Stomopnolides A-B from echinoidea sea urchin Stomopneustes variolaris: prospective natural anti-inflammatory leads attenuate pro-inflammatory 5-lipoxygenase

Two fourteen-membered macrocyclic pyrone derivatives named as stomopnolides were identified from the organic extract of echinoidea sea urchin Stomopneustes variolaris by extensive chromatographic purification, and were characterised as methyl 10-butyl-4a-methyl-2-oxo-octahydro-2H-cyclodeca[b]pyran-8-carboxylate (stomopnolide A) and methyl 8(2)-(4a-methyl-10-(10(2)-methylbutyl)-2-oxo-octahydro-2H-cyclodeca[b]pyran-8-yl)acetate (stomopnolide B) by spectroscopic methods. The macrocyclic pyrone derivative bearing pyran-8-carboxylate moiety (stomopnolide A) exhibited significantly greater antioxidant properties against 2,2-diphenyl-1-picrylhydrazyl (IC50DPPH 1.43 mM) and 2,2 '-azino-bis(3-ethylbenzothiazoline-6-sulphonic acid) (IC(50)ABTS(+) 1.63 mM) free radicals than stomopnolide B (IC50 > 1.85 mM) and the commercial standard alpha-tocopherol (IC50 1.51 mM).
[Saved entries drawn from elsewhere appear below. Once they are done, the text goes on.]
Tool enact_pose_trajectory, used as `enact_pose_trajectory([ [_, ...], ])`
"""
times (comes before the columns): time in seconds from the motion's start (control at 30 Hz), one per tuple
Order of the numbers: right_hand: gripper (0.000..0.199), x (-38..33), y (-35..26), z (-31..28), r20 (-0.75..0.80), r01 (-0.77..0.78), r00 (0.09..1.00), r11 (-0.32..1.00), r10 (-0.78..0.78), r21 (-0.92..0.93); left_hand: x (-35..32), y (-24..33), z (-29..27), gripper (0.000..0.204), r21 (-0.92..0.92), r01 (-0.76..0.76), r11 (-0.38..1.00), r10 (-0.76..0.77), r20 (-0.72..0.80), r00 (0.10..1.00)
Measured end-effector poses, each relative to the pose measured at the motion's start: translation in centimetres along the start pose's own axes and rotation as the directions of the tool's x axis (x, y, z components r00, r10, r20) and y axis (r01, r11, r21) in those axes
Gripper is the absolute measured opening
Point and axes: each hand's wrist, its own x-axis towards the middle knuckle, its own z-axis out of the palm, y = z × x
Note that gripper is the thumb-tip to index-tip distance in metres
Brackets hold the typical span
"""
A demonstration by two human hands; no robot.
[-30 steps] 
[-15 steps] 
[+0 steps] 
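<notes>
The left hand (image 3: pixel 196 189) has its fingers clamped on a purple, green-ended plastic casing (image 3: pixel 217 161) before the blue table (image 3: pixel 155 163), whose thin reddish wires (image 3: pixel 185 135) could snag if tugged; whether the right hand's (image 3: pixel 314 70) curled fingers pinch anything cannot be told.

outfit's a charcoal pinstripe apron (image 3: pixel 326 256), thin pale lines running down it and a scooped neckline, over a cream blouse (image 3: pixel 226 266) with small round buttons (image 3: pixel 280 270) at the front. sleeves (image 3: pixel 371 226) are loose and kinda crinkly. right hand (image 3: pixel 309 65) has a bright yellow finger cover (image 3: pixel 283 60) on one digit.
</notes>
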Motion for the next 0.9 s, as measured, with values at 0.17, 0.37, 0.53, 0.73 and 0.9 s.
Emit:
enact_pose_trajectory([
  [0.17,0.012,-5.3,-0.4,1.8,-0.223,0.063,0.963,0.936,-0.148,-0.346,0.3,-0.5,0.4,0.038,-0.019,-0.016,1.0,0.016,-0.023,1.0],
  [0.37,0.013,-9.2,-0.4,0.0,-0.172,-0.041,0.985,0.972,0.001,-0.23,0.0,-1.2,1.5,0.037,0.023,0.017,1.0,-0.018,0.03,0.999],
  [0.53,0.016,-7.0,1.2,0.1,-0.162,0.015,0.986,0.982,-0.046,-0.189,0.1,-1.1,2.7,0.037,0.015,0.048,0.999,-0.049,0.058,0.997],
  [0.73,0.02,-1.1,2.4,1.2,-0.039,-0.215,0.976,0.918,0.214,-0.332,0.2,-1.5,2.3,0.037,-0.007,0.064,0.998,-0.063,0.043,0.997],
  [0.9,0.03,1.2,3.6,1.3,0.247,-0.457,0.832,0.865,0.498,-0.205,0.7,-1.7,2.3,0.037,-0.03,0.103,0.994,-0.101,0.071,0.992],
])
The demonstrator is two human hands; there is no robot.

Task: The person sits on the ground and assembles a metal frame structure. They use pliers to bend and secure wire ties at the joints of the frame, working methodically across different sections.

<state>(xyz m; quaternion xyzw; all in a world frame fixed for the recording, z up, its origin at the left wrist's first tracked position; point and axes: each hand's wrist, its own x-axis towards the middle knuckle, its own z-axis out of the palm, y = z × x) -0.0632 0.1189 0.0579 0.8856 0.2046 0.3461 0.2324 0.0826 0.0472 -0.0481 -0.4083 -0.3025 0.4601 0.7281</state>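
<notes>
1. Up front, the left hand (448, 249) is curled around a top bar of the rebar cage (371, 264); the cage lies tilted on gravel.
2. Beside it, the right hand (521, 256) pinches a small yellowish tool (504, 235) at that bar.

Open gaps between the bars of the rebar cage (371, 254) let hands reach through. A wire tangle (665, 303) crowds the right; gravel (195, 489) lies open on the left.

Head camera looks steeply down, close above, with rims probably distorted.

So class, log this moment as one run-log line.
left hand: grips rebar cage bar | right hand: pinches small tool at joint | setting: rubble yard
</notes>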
Stomopnolide A exhibited potential attenuation property against pro-inflammatory 5-lipoxygenase (IC50 2.78 mM) than those exhibited by stomopnolide B (IC50 3.09 mM) and non-steroidal anti-inflammatory drug, ibuprofen (IC50 4.50 mM, p < 0.05), which signified the prospective anti-inflammatory activity of the former. The greater electronic parameters of stomopnolide A, along with greater number of hydrogen bonds and docking score obtained from the molecular docking studies attributed its potential anti-inflammatory activity.